Una canción: Idiotas, palizas y calientabraguetas, de Joaquín Sabina.
«Es una canción que me divierte mucho, bien bizarra como son todas las del maestro Sabina. Esta pertenece al disco La orquesta del Titanic, compartido con el Nano Serrat, aunque podría elegir unas cuántas de él. A lo largo de mi vida he tratado de llevarme bien con todo el mundo hasta hace ya algunos años, en los que me he dado cuenta que muchas veces uno termina usado por idiotas o palizas que están al acecho, aprovechando las ocasiones de los despistados. Lamentablemente, darme cuenta me ha llevado a comenzar a decir lo que me cae mal de los demás, sin importarme a quién le moleste. Eso me ha valido el alejamiento de muchos, y una mejor amistad de unos pocos. Por suerte.
Un disco: Conciertos de Brandemburgo, de Johann Sebastian Bach.
«Específicamente los conciertos número 1, 5 y 6. Es el disco con el que dormía cuando tenía 13 y 14 años. Lo tenía en casette, grabado y escrito a mano en la carátula. ¡Ahora lo tengo en Cd, original…! (risas). En esa época tenía un reproductor con doble cabezal, de esos que cuando termina el Lado “A”, se da vuelta solo, se escucha el Lado “B”, y otra vez se vuelve a repetir el procedimiento hasta el cansancio. Lo melodioso de esos conciertos me llena, aún hoy en día, el espíritu».

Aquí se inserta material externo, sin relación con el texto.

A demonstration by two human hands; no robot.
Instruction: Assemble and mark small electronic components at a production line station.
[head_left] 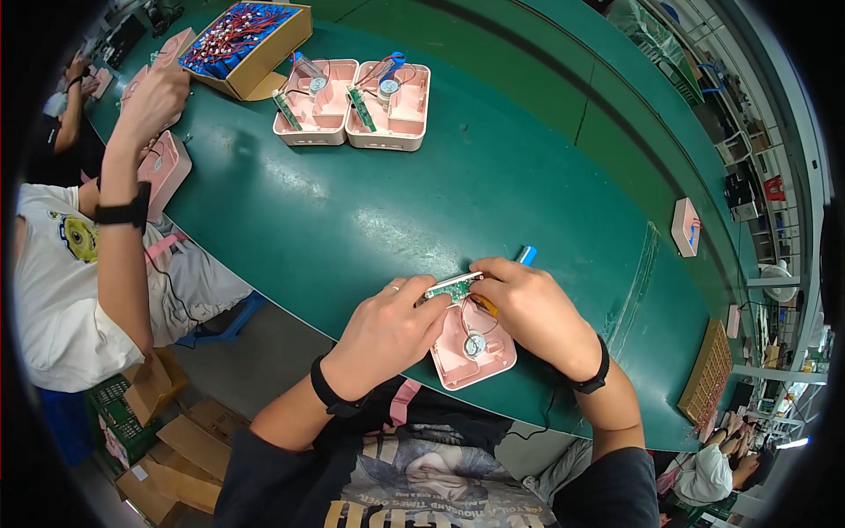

Una película: 300, Zack Snyder.
«¡Qué ambiguo soy para todo!, ¿no?. Con las películas me pasa lo mismo. Puedo terminar de ver una de Woody Allen y comenzar a ver una de las X-Men. En verdad el cine de ciencia ficción me atrae de sobremanera. Me parece que eso viene de la época en que veía la serie de Viaje a las Estrellas o V Invasión Extraterrestre, hace tiempo y allá lejos. Aunque me parece que las películas de terror psicológico como Sexto sentido o Los otros son las mejores. Y ese gusto creo que me ha quedado de la serie El Pulpo Negro, de Narciso Ibáñez Menta, un genio de la época en que no había computadoras. Pero creo que la que más me impactó fue la película 300. Me quedo con esa. -«¡Espartanos, esta noche cenaremos en el infierno!»-. Fue la primera película que vi con ciertas imágenes que asemejaban a los cómics. Luego otras lo replicaron y subieron la apuesta, tales como Sin City. Los cómics como El Tony, Nippur de Lagash o D’artagnan fueron para mi infancia el caramelo de la lectura, además de Condorito, Patoruzú y la revista Hortensia, que ya era vieja para mí. Luego vinieron Sex Humor y Fierro, pero ahí ya me estaba haciendo grande, y a esa, la dejamos para otra vuelta».
Fotografía de portada: Aylén Guindón Luque.